● **EXERCISE DESCRIPTION**
Extract the listing in its entirety, keeping each line identical to the original.
***
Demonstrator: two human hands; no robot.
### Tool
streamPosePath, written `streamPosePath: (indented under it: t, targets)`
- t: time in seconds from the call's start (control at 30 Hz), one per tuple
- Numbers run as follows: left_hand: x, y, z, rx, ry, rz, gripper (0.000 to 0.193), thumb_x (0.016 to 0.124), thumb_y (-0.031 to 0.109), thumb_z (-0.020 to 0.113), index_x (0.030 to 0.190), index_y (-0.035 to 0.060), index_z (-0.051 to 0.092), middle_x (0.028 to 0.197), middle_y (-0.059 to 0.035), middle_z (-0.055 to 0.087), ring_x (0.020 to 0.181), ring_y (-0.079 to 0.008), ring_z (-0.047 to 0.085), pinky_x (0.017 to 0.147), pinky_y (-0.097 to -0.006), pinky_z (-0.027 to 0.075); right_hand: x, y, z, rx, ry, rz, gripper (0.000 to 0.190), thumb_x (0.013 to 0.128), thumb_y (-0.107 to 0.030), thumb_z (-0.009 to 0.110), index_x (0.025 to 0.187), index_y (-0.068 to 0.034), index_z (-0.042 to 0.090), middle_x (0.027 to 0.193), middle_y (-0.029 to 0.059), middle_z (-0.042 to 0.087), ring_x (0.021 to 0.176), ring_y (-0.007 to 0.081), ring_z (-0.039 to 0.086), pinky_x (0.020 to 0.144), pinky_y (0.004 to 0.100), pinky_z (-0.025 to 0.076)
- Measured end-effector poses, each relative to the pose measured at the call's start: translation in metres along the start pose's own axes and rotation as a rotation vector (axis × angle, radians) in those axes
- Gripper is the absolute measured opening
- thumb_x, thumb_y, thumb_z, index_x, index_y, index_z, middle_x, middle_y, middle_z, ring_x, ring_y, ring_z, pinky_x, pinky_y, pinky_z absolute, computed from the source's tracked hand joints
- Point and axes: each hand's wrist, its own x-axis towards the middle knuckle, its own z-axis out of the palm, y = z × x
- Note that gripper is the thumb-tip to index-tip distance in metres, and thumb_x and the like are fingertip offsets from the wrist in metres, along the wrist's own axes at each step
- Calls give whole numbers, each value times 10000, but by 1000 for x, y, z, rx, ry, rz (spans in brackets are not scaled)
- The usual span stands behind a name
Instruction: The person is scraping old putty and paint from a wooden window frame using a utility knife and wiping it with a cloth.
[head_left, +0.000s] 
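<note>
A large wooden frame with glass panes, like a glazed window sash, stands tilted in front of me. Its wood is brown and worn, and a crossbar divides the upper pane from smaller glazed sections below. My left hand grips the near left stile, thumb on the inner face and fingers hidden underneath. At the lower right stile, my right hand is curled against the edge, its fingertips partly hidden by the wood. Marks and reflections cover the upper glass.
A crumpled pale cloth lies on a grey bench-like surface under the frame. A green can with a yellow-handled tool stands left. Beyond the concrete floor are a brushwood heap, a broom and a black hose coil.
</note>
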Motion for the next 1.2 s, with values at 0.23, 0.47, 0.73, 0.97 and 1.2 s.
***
● **FINISHED TASK**
Demonstrator: two human hands; no robot.
### Tool
streamPosePath, written `streamPosePath: (indented under it: t, targets)`
- t: time in seconds from the call's start (control at 30 Hz), one per tuple
- Numbers run as follows: left_hand: x, y, z, rx, ry, rz, gripper (0.000 to 0.193), thumb_x (0.016 to 0.124), thumb_y (-0.031 to 0.109), thumb_z (-0.020 to 0.113), index_x (0.030 to 0.190), index_y (-0.035 to 0.060), index_z (-0.051 to 0.092), middle_x (0.028 to 0.197), middle_y (-0.059 to 0.035), middle_z (-0.055 to 0.087), ring_x (0.020 to 0.181), ring_y (-0.079 to 0.008), ring_z (-0.047 to 0.085), pinky_x (0.017 to 0.147), pinky_y (-0.097 to -0.006), pinky_z (-0.027 to 0.075); right_hand: x, y, z, rx, ry, rz, gripper (0.000 to 0.190), thumb_x (0.013 to 0.128), thumb_y (-0.107 to 0.030), thumb_z (-0.009 to 0.110), index_x (0.025 to 0.187), index_y (-0.068 to 0.034), index_z (-0.042 to 0.090), middle_x (0.027 to 0.193), middle_y (-0.029 to 0.059), middle_z (-0.042 to 0.087), ring_x (0.021 to 0.176), ring_y (-0.007 to 0.081), ring_z (-0.039 to 0.086), pinky_x (0.020 to 0.144), pinky_y (0.004 to 0.100), pinky_z (-0.025 to 0.076)
- Measured end-effector poses, each relative to the pose measured at the call's start: translation in metres along the start pose's own axes and rotation as a rotation vector (axis × angle, radians) in those axes
- Gripper is the absolute measured opening
- thumb_x, thumb_y, thumb_z, index_x, index_y, index_z, middle_x, middle_y, middle_z, ring_x, ring_y, ring_z, pinky_x, pinky_y, pinky_z absolute, computed from the source's tracked hand joints
- Point and axes: each hand's wrist, its own x-axis towards the middle knuckle, its own z-axis out of the palm, y = z × x
- Note that gripper is the thumb-tip to index-tip distance in metres, and thumb_x and the like are fingertip offsets from the wrist in metres, along the wrist's own axes at each step
- Calls give whole numbers, each value times 10000, but by 1000 for x, y, z, rx, ry, rz (spans in brackets are not scaled)
- The usual span stands behind a name
Instruction: The person is scraping old putty and paint from a wooden window frame using a utility knife and wiping it with a cloth.
[head_left, +0.000s] 
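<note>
A large wooden frame with glass panes, like a glazed window sash, stands tilted in front of me. Its wood is brown and worn, and a crossbar divides the upper pane from smaller glazed sections below. My left hand grips the near left stile, thumb on the inner face and fingers hidden underneath. At the lower right stile, my right hand is curled against the edge, its fingertips partly hidden by the wood. Marks and reflections cover the upper glass.
A crumpled pale cloth lies on a grey bench-like surface under the frame. A green can with a yellow-handled tool stands left. Beyond the concrete floor are a brushwood heap, a broom and a black hose coil.
</note>
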Motion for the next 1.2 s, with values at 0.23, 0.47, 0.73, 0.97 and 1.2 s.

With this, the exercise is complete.